(Stored dataset items)
------------------------------------------------
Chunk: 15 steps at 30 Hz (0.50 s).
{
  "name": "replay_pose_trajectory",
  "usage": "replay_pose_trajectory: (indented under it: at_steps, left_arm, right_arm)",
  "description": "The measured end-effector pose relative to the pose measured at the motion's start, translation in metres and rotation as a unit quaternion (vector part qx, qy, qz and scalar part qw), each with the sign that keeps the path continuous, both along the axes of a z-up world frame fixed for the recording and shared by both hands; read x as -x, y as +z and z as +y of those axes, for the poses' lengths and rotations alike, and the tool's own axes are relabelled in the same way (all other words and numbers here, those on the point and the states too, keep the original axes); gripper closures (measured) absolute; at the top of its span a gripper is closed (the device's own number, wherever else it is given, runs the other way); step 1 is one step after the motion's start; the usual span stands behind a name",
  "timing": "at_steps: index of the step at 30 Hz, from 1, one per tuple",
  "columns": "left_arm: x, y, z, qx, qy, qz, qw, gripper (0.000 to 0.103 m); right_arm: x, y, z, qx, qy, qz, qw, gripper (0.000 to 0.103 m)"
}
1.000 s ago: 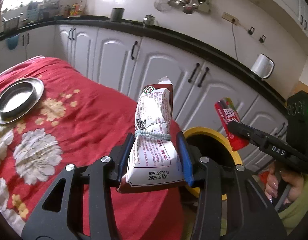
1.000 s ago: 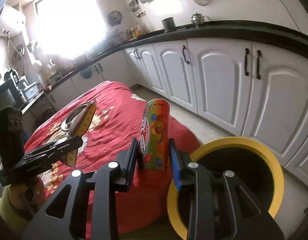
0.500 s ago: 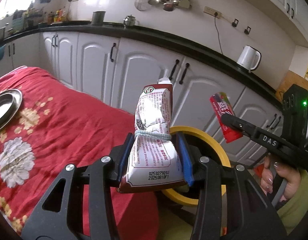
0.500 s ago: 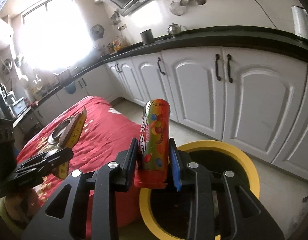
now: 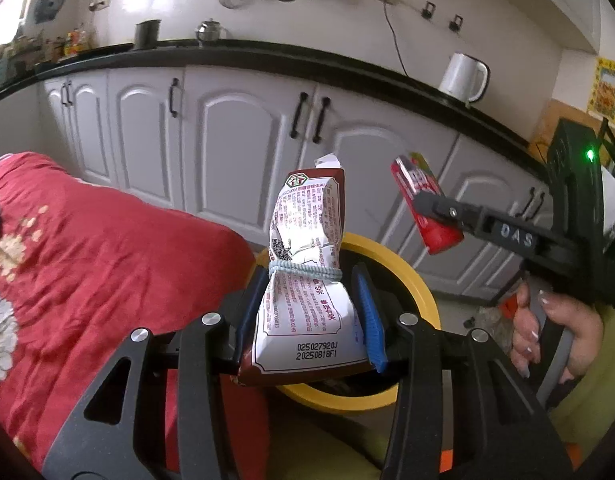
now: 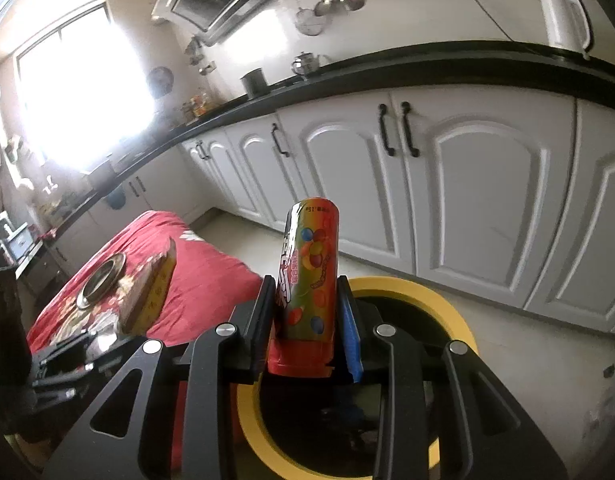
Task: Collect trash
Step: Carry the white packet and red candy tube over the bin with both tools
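Note:
My left gripper point(image 5: 310, 316) is shut on a white and maroon snack bag point(image 5: 307, 280) tied with a pale blue band, held upright over the near rim of the yellow-rimmed trash bin point(image 5: 419, 280). My right gripper point(image 6: 309, 328) is shut on a colourful candy tube point(image 6: 311, 276) with a red cap, standing upright above the trash bin point(image 6: 447, 308). The left wrist view also catches the right gripper point(image 5: 431, 208) from the side with the candy tube point(image 5: 419, 196), and a hand point(image 5: 547, 328) on its handle. The left gripper's snack bag point(image 6: 151, 292) shows edge-on in the right wrist view.
A table under a red flowered cloth point(image 5: 87, 264) lies to the left, bearing a metal dish point(image 6: 101, 280). White cabinets point(image 6: 467, 200) under a black counter run behind the bin. A white kettle point(image 5: 463, 78) stands on the counter.
Both grippers have swung right, away from the red table toward the bin, each still holding its item. The bin now sits more directly beneath them and the metal dish has slid out of the left view.

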<state>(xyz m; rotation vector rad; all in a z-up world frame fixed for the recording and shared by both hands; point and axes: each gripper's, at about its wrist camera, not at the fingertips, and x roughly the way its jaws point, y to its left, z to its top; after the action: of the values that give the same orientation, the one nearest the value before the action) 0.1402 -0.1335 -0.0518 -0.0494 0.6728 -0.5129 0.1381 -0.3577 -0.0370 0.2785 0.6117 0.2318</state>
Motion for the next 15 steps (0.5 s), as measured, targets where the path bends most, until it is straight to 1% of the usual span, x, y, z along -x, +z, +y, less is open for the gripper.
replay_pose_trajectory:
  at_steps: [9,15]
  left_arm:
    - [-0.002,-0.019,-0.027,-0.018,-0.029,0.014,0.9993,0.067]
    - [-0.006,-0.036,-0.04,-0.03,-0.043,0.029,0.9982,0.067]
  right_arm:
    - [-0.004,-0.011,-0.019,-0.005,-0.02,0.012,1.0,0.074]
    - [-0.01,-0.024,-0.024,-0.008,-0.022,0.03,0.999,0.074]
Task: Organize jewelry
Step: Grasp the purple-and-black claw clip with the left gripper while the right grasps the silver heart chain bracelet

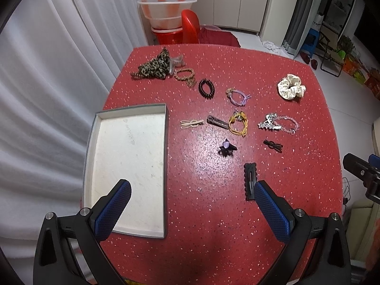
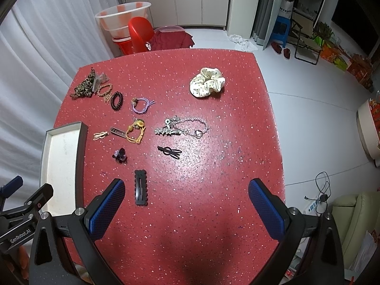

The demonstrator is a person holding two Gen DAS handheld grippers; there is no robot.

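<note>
Both grippers hover over the near edge of the red speckled table (image 2: 213,213), nothing in either. The left gripper (image 1: 192,193) has its blue pads spread wide, one finger above the tray (image 1: 163,166), the other beside the scalloped black clip (image 1: 249,180). The right gripper (image 2: 186,190) is spread just as wide over bare tabletop, with that same scalloped black clip (image 2: 140,187) just inside its left finger.

That clip lies nearest, long axis running straight away from the near edge. Left of it sits the shallow grey-walled tray, white inside, long side also running near to far.

A bit farther out: a small dark claw clip (image 1: 226,147) with a lilac top, and to its right a slim black hairpin (image 2: 169,151) lying slantwise.

Next row, left to right: a beige knotted pin (image 1: 192,123) lying crosswise, a dark flat clip (image 1: 216,121) angled, a yellow cord bracelet (image 1: 238,123), then a silver star clip touching a silver chain bracelet (image 2: 190,124) stretched across.

Beyond, a lilac hair tie (image 1: 238,95), a black spiral tie (image 1: 206,88), a beige beaded bracelet (image 1: 184,74) and a leopard-print scrunchie (image 1: 154,67) against a clear claw clip. Alone at the far right, a cream dotted scrunchie (image 2: 207,82).
</note>
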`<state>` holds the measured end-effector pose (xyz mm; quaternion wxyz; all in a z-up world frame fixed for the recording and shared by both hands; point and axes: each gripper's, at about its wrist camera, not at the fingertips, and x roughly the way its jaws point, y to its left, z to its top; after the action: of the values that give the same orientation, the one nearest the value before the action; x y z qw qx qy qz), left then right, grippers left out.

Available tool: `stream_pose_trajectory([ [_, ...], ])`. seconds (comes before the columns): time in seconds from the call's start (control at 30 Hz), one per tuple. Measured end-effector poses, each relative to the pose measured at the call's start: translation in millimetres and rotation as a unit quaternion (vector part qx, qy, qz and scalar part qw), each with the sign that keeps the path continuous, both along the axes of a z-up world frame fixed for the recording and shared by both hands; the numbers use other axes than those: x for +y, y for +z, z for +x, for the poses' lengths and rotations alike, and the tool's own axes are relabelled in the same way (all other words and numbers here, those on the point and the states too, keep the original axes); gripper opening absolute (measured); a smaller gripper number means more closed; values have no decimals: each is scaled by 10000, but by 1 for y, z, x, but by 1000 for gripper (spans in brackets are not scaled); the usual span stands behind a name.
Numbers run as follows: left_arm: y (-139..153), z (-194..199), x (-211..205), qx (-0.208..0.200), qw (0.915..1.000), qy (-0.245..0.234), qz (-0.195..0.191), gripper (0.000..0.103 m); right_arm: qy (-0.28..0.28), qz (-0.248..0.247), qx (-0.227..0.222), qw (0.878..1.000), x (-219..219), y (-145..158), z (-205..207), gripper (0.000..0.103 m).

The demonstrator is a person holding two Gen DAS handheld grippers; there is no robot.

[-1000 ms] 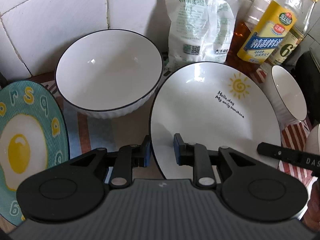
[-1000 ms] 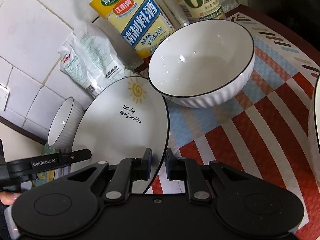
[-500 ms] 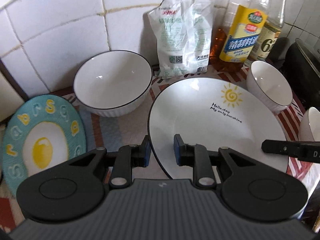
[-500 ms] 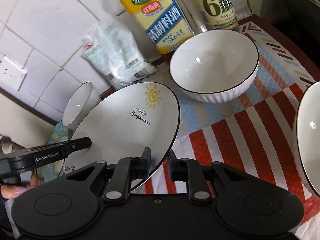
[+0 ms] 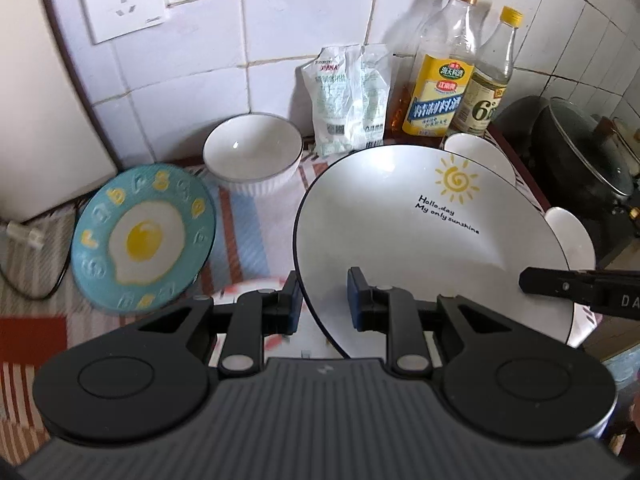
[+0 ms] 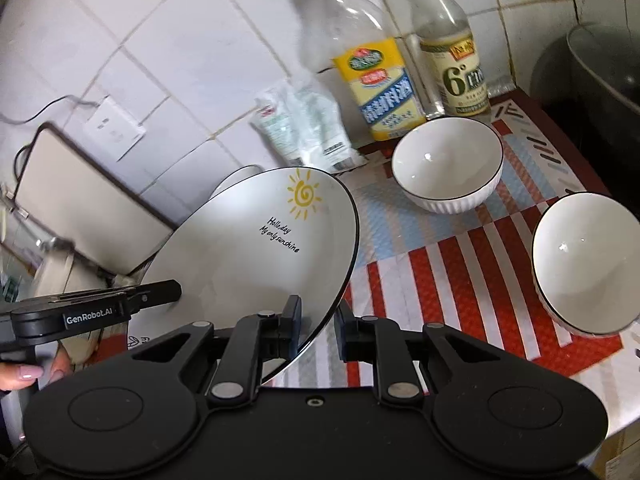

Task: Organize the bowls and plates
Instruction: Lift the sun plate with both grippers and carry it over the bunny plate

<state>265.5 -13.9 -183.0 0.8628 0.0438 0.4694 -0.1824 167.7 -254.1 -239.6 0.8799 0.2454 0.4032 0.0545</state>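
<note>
Both grippers hold a white plate with a sun print, lifted above the counter. My left gripper is shut on its left rim. My right gripper is shut on its right rim, where the plate tilts up. A teal egg-print plate lies on the mat at the left. A white ribbed bowl stands by the wall. Two more white bowls stand on the striped mat at the right.
A white pouch and two bottles stand against the tiled wall. A dark pot with a glass lid is at the far right. A wall socket and a cable are at the left.
Both grippers have risen and pulled back with the sun plate held between them. More of the counter, the wall socket and the egg plate have come into view.
</note>
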Motion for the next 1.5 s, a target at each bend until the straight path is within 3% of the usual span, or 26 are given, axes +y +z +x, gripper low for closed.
stream_pose_trajectory([
  [0.43,21,-82,40,79,9978,650,99,21,772,-50,-14,9970,32,20,-51,23],
  [0.77,27,-116,65,171,9945,1021,156,21,1324,-49,57,9912,55,25,-70,25],
  [1.07,-8,-103,94,487,9908,1262,1,21,1392,-107,274,9898,84,7,-70,27],
  [1.33,-55,-70,111,945,9916,877,-96,22,841,22,549,9949,99,-31,-51,27],
  [1.5,-75,-52,115,1126,9918,605,52,22,578,89,740,9955,109,-55,-42,27],
])
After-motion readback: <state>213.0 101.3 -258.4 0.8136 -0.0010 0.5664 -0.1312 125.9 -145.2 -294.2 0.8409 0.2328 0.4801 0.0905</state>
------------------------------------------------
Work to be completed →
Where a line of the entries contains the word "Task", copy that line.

Response to the exercise →
Task: Collect trash
Task: Organize jewelry
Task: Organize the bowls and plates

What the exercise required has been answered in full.